▸ **Provided data**:
----
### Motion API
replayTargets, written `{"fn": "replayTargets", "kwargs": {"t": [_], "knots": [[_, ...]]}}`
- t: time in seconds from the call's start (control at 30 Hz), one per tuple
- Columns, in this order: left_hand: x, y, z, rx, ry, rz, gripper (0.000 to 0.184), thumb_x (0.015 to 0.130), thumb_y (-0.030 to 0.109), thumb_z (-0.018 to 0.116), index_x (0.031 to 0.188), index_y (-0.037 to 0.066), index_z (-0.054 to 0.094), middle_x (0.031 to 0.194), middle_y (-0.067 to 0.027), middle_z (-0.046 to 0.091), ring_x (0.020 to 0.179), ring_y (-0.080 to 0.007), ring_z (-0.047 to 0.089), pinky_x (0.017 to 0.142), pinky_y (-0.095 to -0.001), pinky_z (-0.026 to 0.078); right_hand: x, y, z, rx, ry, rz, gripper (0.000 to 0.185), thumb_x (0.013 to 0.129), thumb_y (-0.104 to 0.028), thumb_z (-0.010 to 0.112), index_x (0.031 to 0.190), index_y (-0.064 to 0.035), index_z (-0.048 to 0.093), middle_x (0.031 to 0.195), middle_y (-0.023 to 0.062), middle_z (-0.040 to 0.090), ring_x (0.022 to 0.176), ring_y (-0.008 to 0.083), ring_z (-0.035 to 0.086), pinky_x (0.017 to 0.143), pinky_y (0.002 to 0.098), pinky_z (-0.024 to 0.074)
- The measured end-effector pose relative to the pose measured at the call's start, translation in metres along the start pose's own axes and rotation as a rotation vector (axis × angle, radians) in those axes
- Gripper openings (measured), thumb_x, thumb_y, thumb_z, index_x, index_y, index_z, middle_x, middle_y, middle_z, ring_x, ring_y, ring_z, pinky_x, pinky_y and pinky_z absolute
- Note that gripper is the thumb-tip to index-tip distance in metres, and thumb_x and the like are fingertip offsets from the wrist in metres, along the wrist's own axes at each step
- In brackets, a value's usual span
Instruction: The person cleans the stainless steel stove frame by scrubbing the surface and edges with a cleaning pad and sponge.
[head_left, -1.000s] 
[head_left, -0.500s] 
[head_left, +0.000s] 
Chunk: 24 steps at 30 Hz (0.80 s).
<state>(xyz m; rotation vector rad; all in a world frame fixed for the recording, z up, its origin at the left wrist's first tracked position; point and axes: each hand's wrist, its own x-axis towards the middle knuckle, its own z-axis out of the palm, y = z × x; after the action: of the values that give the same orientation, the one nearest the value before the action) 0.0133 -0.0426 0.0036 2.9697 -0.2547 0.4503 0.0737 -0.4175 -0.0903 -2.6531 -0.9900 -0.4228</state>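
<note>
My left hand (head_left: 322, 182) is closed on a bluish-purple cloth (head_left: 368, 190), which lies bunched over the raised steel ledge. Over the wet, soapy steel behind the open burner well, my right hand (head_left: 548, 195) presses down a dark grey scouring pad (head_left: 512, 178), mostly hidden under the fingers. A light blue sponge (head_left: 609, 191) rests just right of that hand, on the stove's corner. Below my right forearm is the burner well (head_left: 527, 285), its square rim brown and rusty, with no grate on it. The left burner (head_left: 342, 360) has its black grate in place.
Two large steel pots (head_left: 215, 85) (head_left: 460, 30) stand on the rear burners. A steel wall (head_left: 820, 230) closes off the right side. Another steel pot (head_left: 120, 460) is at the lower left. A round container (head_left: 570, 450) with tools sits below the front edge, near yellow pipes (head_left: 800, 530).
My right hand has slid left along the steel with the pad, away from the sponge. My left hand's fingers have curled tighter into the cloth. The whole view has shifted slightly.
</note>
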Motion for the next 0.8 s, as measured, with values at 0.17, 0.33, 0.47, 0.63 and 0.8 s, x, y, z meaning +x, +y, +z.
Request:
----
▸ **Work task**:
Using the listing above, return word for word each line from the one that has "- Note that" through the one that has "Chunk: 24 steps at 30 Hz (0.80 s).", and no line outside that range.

▸ **Answer below**:
- Note that gripper is the thumb-tip to index-tip distance in metres, and thumb_x and the like are fingertip offsets from the wrist in metres, along the wrist's own axes at each step
- In brackets, a value's usual span
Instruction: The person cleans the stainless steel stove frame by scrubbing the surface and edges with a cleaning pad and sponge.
[head_left, -1.000s] 
[head_left, -0.500s] 
[head_left, +0.000s] 
Chunk: 24 steps at 30 Hz (0.80 s).

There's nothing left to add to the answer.